En 2003, le photographe allemand Olaf Otto Becker s’est rendu au fjord glacé d'Ilulissat, au Groenland. Situé à un peu plus de 240 km au nord du cercle arctique, ce paysage était si émouvant qu’il a placé Becker sur une nouvelle voie dans sa carrière artistique. Depuis, il a effectué plus d’une douzaine de voyages dans la région afin d’en saisir la beauté et les changements.
Les résultats sont une série de projets à long terme qui rendent hommage à l’incroyable paysage du Groenland, tout en sensibilisant aux grands changements qui se produisent. Toujours aventurier, Becker est prêt à tout risquer pour le bon cliché et, à ce titre, est reparti avec un superbe portfolio d’images.
Sur de nombreuses photographies, les icebergs sont isolés dans l’eau. Ces fragments se reflètent, alors que le lustre bleu glacé de la neige change de couleur dans la lumière. Les icebergs sont capturés presque comme si Becker prenait un portrait. Flottant dans l’eau, chacun a sa propre personnalité. En même temps, Becker n’ignore pas le vaste paysage de la région. Certaines photographies donnent un grand sens de l’échelle, tandis que l’eau coule à travers la glace, créant des sentiers bleu clair dans son sillage.
Nous avons pu discuter avec Becker du travail important qu’il accomplit et lui demander ce qui fait d’Ilulissat une telle inspiration pour lui, en tant que photographe. Lisez la suite pour l’interview exclusive de My Modern Met.
Qu’est-ce qui vous a le plus frappé au sujet du fjord glacé d’Ilulissat la première fois que vous l’avez vu?

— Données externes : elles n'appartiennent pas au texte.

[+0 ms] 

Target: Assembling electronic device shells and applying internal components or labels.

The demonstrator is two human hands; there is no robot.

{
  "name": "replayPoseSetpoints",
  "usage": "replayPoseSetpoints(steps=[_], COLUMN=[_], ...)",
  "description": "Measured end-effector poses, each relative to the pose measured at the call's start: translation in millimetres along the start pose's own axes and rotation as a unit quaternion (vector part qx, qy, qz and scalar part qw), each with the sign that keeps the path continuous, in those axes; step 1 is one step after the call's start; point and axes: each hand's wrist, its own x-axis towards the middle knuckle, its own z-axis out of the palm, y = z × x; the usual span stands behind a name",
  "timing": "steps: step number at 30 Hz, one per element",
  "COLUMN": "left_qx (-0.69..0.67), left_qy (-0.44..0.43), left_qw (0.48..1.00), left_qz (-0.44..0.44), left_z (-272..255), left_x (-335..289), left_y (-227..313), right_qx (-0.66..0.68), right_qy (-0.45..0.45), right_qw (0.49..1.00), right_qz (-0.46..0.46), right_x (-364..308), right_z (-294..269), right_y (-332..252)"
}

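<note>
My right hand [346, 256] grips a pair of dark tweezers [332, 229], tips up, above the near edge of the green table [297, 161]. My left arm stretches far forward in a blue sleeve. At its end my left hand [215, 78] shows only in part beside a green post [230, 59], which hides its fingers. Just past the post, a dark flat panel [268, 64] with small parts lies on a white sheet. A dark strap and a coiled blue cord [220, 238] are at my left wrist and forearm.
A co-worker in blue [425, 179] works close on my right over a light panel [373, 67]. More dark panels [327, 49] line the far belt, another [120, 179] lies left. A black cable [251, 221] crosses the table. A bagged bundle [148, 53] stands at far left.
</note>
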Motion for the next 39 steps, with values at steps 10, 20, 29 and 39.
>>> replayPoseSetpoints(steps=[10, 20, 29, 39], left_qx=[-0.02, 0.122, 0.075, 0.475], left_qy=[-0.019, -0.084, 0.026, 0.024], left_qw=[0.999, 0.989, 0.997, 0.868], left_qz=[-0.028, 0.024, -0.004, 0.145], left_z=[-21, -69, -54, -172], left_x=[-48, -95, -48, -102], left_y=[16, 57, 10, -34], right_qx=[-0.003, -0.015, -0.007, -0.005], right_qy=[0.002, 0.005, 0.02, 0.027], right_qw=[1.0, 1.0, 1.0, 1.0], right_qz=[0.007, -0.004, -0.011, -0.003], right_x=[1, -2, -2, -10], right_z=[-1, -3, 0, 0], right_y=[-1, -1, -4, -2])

En 2003, je me suis tenu pour la première fois avec ma caméra grand format 8 x 10 pouces vers deux heures du matin au bord du fjord glacé l’Ilulissat. Au bout du fjord, d’énormes icebergs s’étaient échoués. Des centaines d’icebergs sortaient d’une mer de glace brisée qui s’étendait jusqu’au bord du glacier, à 40 kilomètres de là. Le fjord était tellement rempli de glace qu’on aurait pu le traverser jusqu’à l’autre côté du fjord. Le soleil de minuit peignait la glace en rose, violet, bleu, vert et jaune. En continu, on entendait comme des coups de canon alors que les icebergs se brisaient. Les mouettes remplissaient le ciel au-dessus de cette scène de glace avec leurs chants lumineux. Parfois leur chant sonnait comme un rire brillant.
Je faisais face à cette immense scène avec des milliers d’artistes et un décor incroyable, dont j'étais le seul spectateur. Quel moment.
Qu’est-ce qui vous a donné envie de consacrer votre carrière à documenter les changements climatiques ?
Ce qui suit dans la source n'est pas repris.